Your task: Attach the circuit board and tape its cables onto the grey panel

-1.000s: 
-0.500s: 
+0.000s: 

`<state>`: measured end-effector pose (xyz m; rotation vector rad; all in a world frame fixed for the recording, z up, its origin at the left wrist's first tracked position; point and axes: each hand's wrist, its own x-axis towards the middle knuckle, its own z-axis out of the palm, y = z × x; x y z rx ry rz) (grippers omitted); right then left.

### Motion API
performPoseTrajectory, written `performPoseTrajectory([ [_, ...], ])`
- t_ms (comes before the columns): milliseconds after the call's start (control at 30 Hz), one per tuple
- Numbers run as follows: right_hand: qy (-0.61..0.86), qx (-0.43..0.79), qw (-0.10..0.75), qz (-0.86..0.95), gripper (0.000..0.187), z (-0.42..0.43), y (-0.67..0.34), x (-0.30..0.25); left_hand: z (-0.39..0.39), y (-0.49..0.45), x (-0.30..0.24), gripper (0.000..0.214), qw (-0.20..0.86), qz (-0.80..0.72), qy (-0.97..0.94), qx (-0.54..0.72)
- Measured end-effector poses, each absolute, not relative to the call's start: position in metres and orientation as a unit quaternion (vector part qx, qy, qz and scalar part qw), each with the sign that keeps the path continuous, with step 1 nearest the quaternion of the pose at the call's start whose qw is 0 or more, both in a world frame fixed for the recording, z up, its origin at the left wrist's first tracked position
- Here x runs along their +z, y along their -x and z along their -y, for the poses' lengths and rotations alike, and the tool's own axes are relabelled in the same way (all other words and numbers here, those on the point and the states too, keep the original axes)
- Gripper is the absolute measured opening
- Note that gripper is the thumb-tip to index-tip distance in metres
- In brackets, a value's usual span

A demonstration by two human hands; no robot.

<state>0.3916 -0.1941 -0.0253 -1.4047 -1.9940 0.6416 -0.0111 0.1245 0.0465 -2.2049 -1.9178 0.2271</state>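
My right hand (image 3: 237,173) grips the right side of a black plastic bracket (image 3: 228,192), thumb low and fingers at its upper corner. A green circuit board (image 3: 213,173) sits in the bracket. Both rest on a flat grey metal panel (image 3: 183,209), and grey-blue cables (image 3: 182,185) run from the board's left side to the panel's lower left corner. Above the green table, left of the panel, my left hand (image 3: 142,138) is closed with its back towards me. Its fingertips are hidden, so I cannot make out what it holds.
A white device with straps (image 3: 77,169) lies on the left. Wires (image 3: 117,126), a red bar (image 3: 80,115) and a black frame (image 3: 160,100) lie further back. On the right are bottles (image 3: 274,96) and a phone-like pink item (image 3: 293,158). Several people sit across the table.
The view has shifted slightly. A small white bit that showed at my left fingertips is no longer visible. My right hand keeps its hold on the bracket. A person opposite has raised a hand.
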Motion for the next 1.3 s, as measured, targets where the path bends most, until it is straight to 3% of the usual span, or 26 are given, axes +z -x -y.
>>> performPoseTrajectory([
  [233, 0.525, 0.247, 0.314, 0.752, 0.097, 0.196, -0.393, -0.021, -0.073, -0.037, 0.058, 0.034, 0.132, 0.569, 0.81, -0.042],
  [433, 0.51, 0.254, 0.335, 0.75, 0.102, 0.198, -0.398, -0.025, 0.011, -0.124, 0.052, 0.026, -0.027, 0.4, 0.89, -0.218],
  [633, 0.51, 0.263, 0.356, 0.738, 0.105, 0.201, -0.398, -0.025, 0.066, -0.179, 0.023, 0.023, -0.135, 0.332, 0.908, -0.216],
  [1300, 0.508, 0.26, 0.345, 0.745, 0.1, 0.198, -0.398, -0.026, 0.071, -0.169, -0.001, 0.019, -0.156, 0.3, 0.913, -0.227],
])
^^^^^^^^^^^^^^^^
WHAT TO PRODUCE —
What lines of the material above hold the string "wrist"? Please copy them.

TASK OUTPUT —
`<state>`: measured end-effector pose (xyz m; rotation vector rad; all in a world frame fixed for the recording, z up, its origin at the left wrist's first tracked position; point and axes: each hand's wrist, its own x-axis towards the middle knuckle, its own z-axis out of the palm, y = z × x; x y z rx ry rz) (grippers omitted); right then left.
- Measured end-effector poses, each absolute, not relative to the call's start: position in metres and orientation as a unit quaternion (vector part qx, qy, qz and scalar part qw), each with the sign that keeps the path continuous, with step 1 nearest the quaternion of the pose at the call's start whose qw is 0 or more, both in a world frame fixed for the recording, z up, its origin at the left wrist's first tracked position

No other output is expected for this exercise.